Вдова осталась с двумя сыновьями на руках. Петр и Павел Тихие. Или, как называла их матушка, бывшая родом с Полтавщины, на малороссийский манер — Петрусь и Павлусь. И Петрусь, и Павлусь выводы из судьбы отца сделали и поняли, что с новой властью надо дружить. Правда, происхождение им биографию подпортило, но мозгами оба юноши были не обделены. Старший пошел по инженерному делу, младший — по медицинскому. До поры, до времени все было благополучно. Но происхождение все-таки дало себя знать обоим Тихим — младшему раньше, чем старшему. Павла посадили в тридцать девятом. До войны не дожил — перед самым началом его унес туберкулез. Старшего ГУЛАГ забрал уже после войны, но без таких необратимых последствий. Петр Тихий в лагерях выжил. Чудом, как он полагал.
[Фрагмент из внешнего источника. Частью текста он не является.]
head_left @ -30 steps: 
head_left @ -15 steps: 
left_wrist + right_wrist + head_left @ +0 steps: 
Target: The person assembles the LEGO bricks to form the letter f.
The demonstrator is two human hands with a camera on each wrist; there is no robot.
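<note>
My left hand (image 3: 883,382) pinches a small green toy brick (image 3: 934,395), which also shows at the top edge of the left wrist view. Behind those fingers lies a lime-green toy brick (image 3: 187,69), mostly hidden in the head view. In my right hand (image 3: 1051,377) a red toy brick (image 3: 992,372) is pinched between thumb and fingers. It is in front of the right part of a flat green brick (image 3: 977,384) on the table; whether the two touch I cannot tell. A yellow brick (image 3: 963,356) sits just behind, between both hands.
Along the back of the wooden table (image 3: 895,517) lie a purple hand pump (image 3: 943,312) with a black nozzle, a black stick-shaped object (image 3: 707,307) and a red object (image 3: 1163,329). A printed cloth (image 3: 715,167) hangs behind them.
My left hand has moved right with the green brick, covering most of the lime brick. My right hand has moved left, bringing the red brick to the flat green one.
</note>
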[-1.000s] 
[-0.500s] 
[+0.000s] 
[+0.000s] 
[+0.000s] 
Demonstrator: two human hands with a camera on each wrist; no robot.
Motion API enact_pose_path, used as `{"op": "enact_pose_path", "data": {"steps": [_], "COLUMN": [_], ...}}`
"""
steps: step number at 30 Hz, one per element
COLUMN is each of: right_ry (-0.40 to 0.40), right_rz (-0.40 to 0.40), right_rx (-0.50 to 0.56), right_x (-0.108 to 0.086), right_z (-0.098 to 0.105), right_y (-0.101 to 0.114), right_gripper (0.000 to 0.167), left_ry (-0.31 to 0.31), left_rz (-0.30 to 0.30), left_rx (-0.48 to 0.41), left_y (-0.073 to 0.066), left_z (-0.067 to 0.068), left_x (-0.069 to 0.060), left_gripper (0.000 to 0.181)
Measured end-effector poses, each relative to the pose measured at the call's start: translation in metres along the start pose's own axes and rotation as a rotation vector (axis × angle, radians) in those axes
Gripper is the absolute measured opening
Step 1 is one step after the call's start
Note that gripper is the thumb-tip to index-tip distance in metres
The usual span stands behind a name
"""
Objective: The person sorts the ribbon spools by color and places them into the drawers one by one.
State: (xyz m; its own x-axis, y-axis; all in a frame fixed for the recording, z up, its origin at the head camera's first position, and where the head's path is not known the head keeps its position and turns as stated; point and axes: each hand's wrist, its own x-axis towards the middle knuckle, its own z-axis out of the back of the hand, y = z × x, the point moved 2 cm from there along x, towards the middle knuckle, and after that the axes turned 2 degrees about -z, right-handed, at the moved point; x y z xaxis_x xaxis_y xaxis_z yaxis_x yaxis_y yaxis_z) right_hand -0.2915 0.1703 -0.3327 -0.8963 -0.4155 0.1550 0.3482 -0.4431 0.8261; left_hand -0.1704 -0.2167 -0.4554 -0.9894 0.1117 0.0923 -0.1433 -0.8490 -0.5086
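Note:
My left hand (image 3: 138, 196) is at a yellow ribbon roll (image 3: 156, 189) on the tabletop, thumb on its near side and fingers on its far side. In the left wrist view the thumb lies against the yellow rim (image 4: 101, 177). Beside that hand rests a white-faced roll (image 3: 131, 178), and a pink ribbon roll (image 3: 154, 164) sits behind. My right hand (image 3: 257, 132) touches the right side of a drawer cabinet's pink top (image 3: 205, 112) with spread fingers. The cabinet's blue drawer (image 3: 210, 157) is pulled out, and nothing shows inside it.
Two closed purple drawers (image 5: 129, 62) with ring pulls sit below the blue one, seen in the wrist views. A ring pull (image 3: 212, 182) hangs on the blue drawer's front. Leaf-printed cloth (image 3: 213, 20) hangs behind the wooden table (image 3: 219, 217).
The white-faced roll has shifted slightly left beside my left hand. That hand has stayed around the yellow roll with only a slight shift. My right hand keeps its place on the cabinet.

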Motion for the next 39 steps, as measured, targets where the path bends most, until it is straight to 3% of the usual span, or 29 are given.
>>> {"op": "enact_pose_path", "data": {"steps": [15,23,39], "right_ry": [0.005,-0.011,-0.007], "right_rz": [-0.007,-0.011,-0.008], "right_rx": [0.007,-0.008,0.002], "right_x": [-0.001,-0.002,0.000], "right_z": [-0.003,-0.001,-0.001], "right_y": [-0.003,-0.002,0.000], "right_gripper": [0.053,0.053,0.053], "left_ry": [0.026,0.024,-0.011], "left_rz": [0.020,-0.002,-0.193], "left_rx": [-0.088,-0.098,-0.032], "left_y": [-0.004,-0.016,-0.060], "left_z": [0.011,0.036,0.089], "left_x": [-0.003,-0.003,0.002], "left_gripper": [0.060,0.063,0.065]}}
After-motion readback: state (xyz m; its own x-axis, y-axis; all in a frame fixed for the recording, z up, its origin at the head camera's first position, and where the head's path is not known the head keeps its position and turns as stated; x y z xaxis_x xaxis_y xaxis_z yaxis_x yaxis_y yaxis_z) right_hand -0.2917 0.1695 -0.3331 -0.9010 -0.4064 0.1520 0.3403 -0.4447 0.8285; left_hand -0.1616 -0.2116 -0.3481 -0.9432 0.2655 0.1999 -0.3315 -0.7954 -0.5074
Потому что когда «красного конструктора», помещенного в одну камеру с уголовниками, его сокамерники решили «опустить», он впервые во взрослой и сознательной жизни взмолился. Отчаянно, громко, вслух. Его крик Богородице слышали охранники, но, разумеется, и не подумали вмешаться. А Петр Тихий кричал, пополам со словами молитвы: «Живым не дамся, сам помру, но и с собой, кого смогу — заберу!».